Hardware NOT the same cost, what planet are you on (1)

Kestrel (1301) | more than 15 years ago | (#1968311)

I don't know what little Universe you are living in, but for people on a limited budget, Solaris is not anywhere near the same cost as far as hardware goes. Solaris is pig dog slow on Intel stuff compared to Linux. If you have to go with small to mid sized equipment, Linux will save you a bundle.

And don't arrogantly assume that some one would choose Linux simply for "religious" reasons. My college choose Linux for stablity/cost reasons. As long as Solaris runs so poorly on Intel boxes and Sun wants rediculous amounts of money for their boxes, we will never be able to afford to use Solaris.

There is a reason people have become so religious about Linux, and it ain't marketing, buddy.

Oracle + Java (1)

MichaelKVance (1663) | more than 15 years ago | (#1968313)

I develop a Java app using JDBC and Oracle's Type 4 driver, tied into the old Oracle 8 pre-release for Linux. I've never had a problem, and it is very fast.

m.

Same Situation (4)

ChiefArcher (1753) | more than 15 years ago | (#1968314)

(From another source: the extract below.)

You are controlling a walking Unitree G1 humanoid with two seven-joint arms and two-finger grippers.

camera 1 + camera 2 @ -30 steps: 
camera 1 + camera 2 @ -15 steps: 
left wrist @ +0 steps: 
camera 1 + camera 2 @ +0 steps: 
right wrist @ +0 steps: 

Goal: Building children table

I was in the same situation.. We started out with Oracle on Dec Unix... Since Dec got bought out by Compaq, we decided to move to a different platform..
The choices were solaris, and linux.... We choice linux because if we needed to upgrade, it was just a standard PC.... you can buy thoses a dime a dozen.... Solaris on the other hand.. gots lots of $$$ to upgrade..
DELL put us together a nice RedHat Certified PIII with a nice raid controller..... (rackmountable!)..

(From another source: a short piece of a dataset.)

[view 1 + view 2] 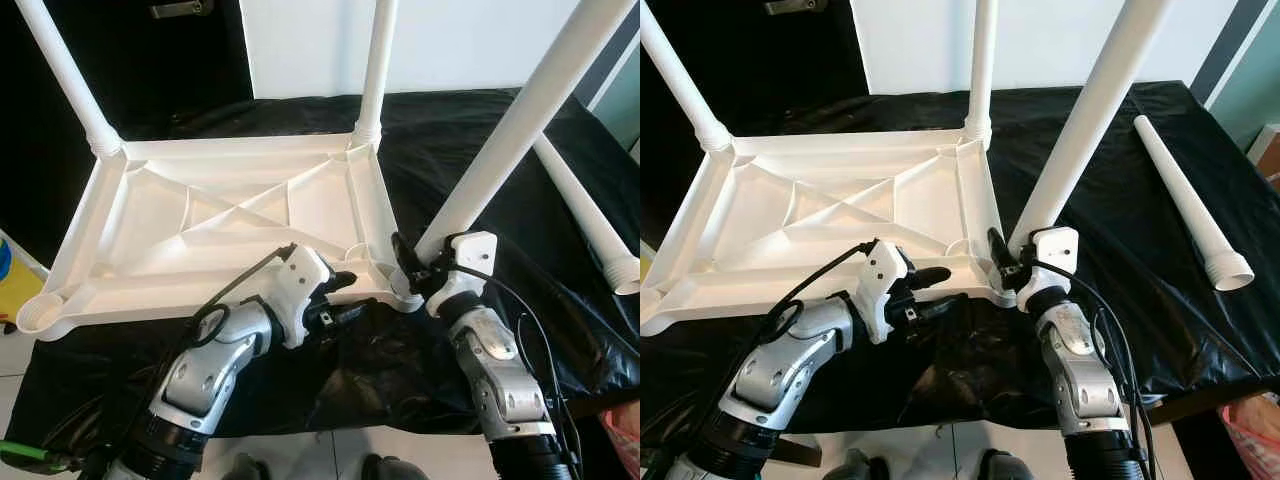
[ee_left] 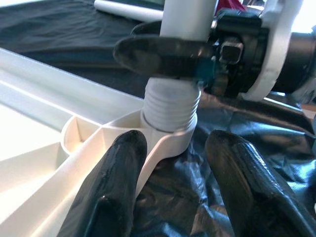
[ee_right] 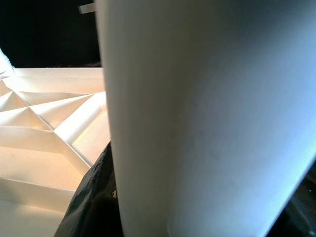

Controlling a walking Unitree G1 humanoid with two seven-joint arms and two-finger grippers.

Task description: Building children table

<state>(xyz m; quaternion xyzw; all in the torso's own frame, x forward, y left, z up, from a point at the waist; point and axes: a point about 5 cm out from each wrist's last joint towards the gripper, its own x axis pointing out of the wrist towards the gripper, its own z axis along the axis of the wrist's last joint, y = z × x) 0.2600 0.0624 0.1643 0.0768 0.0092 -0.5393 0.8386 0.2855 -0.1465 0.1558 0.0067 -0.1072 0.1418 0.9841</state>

Email me if you need help in the process

ChiefArcher

Platforms (1)

rswelch (1771) | more than 15 years ago | (#1968315)

No Oracle expirence, but on a X86 I would tend to favor Linux over solaris as I think Linux does have better HW support than solaris does. Plus I won't even start to do anything on a Solaris system until it's had the recommended patches applied (There's some really scary things that are broken there in Solaris). I actually think the Linux environment is more stable.

Considering you can get RAID solutions for Linux and it does work nicely with Network Applicance boxes I don't think that linux would be such a bad choice.

-randy

Solaris vs. Linux (1)

rswelch (1771) | more than 15 years ago | (#1968316)

One note on the Veritas and RAID. Do NOT let that be your security blanket. One of the servers at work went south and left the system completely unrecoverable. I had heard that it was a mismatch of the Veritas file system and the RAID.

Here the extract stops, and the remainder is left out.